##### RECORDED DATA #####

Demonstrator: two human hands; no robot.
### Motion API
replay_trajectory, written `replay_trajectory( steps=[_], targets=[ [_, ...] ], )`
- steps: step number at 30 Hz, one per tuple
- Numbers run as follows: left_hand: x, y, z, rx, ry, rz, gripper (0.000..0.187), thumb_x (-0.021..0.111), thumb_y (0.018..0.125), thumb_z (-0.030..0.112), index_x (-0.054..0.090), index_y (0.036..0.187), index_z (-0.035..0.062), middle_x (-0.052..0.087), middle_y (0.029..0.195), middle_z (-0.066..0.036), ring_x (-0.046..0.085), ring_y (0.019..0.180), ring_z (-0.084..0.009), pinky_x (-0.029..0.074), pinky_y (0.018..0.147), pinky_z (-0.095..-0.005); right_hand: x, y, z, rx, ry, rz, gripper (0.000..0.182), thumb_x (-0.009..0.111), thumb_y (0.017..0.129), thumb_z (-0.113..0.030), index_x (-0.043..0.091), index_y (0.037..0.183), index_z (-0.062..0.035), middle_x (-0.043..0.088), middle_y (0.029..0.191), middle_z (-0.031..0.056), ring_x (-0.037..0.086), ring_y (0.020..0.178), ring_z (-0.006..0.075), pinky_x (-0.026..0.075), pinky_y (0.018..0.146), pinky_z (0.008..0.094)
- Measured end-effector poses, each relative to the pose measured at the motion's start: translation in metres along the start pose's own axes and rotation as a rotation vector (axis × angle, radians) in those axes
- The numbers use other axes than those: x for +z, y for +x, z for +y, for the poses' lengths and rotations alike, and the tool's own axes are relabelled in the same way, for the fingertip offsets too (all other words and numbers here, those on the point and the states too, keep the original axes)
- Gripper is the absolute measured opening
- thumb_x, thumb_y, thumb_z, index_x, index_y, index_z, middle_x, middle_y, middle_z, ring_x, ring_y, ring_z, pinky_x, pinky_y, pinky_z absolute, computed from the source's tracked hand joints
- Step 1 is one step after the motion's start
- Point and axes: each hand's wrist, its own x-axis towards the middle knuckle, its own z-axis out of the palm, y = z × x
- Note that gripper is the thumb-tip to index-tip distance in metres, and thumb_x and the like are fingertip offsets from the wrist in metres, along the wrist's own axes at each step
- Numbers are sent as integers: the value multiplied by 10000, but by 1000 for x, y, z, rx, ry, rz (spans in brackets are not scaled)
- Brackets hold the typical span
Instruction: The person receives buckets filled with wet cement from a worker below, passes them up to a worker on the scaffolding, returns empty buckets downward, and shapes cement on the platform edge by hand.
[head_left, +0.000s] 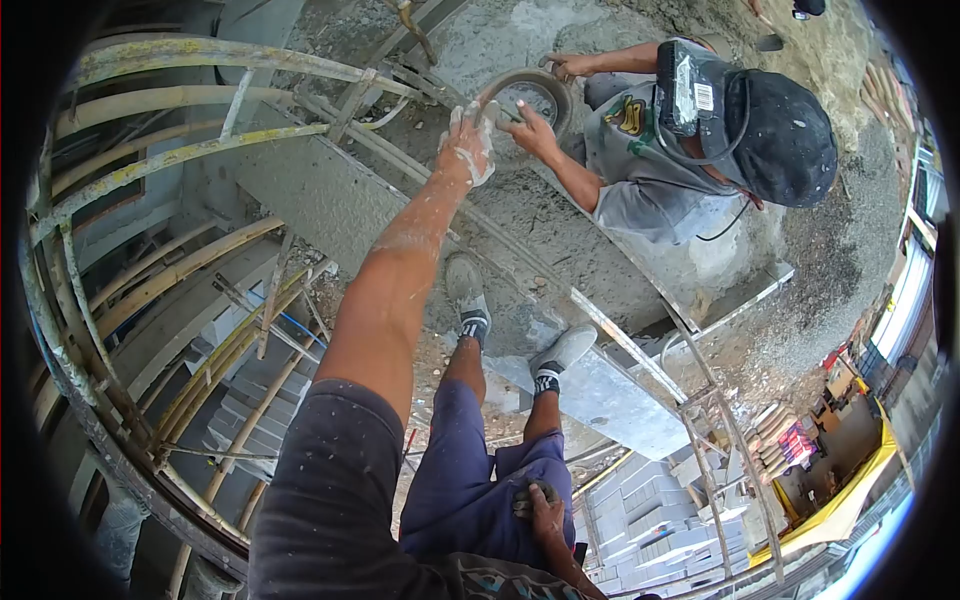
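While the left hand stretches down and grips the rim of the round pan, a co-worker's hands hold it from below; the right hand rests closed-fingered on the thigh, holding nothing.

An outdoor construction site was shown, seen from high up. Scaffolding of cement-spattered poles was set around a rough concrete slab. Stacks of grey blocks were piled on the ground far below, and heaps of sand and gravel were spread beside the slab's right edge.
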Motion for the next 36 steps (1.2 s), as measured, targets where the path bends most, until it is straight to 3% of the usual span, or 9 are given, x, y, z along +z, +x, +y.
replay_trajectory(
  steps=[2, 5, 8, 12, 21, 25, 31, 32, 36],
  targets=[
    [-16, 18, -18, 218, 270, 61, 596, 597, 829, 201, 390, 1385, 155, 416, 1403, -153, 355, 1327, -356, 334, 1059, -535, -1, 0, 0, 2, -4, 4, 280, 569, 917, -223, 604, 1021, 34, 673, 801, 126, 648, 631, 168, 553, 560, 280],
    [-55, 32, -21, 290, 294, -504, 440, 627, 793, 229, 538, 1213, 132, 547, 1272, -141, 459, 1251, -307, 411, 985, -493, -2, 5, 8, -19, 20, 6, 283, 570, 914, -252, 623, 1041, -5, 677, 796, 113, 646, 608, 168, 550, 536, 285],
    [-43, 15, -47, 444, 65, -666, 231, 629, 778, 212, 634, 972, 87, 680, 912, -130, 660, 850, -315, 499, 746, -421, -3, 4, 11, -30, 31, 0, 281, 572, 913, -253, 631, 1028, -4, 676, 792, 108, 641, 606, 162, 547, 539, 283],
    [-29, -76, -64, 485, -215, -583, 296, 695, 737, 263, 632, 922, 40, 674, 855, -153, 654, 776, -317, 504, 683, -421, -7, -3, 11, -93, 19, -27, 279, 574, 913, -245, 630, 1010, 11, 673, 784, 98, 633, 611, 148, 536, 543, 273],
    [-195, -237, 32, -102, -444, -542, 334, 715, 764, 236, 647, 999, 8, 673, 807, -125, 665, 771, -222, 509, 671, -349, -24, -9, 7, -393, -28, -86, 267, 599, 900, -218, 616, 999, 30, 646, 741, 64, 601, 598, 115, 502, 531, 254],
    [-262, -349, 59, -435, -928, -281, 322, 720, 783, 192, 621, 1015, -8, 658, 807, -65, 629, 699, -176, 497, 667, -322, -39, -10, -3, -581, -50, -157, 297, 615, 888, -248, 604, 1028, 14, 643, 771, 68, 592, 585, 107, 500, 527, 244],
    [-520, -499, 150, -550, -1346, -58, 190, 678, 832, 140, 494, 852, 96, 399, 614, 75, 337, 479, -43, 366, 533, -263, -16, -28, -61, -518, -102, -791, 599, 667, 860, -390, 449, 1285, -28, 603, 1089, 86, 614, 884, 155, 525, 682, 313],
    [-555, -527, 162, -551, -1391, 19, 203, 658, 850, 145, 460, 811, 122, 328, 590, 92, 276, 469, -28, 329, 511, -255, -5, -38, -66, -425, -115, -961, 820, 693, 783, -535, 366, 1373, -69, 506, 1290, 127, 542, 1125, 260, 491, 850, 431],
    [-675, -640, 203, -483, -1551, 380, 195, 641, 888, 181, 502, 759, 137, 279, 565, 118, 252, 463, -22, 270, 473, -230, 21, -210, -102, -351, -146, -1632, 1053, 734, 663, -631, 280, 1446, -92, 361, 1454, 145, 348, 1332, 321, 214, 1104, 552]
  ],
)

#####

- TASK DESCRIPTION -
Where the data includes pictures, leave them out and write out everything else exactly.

- PROBLEM SOLUTION -
Demonstrator: two human hands; no robot.
### Motion API
replay_trajectory, written `replay_trajectory( steps=[_], targets=[ [_, ...] ], )`
- steps: step number at 30 Hz, one per tuple
- Numbers run as follows: left_hand: x, y, z, rx, ry, rz, gripper (0.000..0.187), thumb_x (-0.021..0.111), thumb_y (0.018..0.125), thumb_z (-0.030..0.112), index_x (-0.054..0.090), index_y (0.036..0.187), index_z (-0.035..0.062), middle_x (-0.052..0.087), middle_y (0.029..0.195), middle_z (-0.066..0.036), ring_x (-0.046..0.085), ring_y (0.019..0.180), ring_z (-0.084..0.009), pinky_x (-0.029..0.074), pinky_y (0.018..0.147), pinky_z (-0.095..-0.005); right_hand: x, y, z, rx, ry, rz, gripper (0.000..0.182), thumb_x (-0.009..0.111), thumb_y (0.017..0.129), thumb_z (-0.113..0.030), index_x (-0.043..0.091), index_y (0.037..0.183), index_z (-0.062..0.035), middle_x (-0.043..0.088), middle_y (0.029..0.191), middle_z (-0.031..0.056), ring_x (-0.037..0.086), ring_y (0.020..0.178), ring_z (-0.006..0.075), pinky_x (-0.026..0.075), pinky_y (0.018..0.146), pinky_z (0.008..0.094)
- Measured end-effector poses, each relative to the pose measured at the motion's start: translation in metres along the start pose's own axes and rotation as a rotation vector (axis × angle, radians) in those axes
- The numbers use other axes than those: x for +z, y for +x, z for +y, for the poses' lengths and rotations alike, and the tool's own axes are relabelled in the same way, for the fingertip offsets too (all other words and numbers here, those on the point and the states too, keep the original axes)
- Gripper is the absolute measured opening
- thumb_x, thumb_y, thumb_z, index_x, index_y, index_z, middle_x, middle_y, middle_z, ring_x, ring_y, ring_z, pinky_x, pinky_y, pinky_z absolute, computed from the source's tracked hand joints
- Step 1 is one step after the motion's start
- Point and axes: each hand's wrist, its own x-axis towards the middle knuckle, its own z-axis out of the palm, y = z × x
- Note that gripper is the thumb-tip to index-tip distance in metres, and thumb_x and the like are fingertip offsets from the wrist in metres, along the wrist's own axes at each step
- Numbers are sent as integers: the value multiplied by 10000, but by 1000 for x, y, z, rx, ry, rz (spans in brackets are not scaled)
- Brackets hold the typical span
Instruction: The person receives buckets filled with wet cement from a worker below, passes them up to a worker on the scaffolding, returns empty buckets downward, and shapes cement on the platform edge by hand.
[head_left, +0.000s] 
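While the left hand stretches down and grips the rim of the round pan, a co-worker's hands hold it from below; the right hand rests closed-fingered on the thigh, holding nothing.

An outdoor construction site was shown, seen from high up. Scaffolding of cement-spattered poles was set around a rough concrete slab. Stacks of grey blocks were piled on the ground far below, and heaps of sand and gravel were spread beside the slab's right edge.
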Motion for the next 36 steps (1.2 s), as measured, targets where the path bends most, until it is straight to 3% of the usual span, or 9 are given, x, y, z along +z, +x, +y.
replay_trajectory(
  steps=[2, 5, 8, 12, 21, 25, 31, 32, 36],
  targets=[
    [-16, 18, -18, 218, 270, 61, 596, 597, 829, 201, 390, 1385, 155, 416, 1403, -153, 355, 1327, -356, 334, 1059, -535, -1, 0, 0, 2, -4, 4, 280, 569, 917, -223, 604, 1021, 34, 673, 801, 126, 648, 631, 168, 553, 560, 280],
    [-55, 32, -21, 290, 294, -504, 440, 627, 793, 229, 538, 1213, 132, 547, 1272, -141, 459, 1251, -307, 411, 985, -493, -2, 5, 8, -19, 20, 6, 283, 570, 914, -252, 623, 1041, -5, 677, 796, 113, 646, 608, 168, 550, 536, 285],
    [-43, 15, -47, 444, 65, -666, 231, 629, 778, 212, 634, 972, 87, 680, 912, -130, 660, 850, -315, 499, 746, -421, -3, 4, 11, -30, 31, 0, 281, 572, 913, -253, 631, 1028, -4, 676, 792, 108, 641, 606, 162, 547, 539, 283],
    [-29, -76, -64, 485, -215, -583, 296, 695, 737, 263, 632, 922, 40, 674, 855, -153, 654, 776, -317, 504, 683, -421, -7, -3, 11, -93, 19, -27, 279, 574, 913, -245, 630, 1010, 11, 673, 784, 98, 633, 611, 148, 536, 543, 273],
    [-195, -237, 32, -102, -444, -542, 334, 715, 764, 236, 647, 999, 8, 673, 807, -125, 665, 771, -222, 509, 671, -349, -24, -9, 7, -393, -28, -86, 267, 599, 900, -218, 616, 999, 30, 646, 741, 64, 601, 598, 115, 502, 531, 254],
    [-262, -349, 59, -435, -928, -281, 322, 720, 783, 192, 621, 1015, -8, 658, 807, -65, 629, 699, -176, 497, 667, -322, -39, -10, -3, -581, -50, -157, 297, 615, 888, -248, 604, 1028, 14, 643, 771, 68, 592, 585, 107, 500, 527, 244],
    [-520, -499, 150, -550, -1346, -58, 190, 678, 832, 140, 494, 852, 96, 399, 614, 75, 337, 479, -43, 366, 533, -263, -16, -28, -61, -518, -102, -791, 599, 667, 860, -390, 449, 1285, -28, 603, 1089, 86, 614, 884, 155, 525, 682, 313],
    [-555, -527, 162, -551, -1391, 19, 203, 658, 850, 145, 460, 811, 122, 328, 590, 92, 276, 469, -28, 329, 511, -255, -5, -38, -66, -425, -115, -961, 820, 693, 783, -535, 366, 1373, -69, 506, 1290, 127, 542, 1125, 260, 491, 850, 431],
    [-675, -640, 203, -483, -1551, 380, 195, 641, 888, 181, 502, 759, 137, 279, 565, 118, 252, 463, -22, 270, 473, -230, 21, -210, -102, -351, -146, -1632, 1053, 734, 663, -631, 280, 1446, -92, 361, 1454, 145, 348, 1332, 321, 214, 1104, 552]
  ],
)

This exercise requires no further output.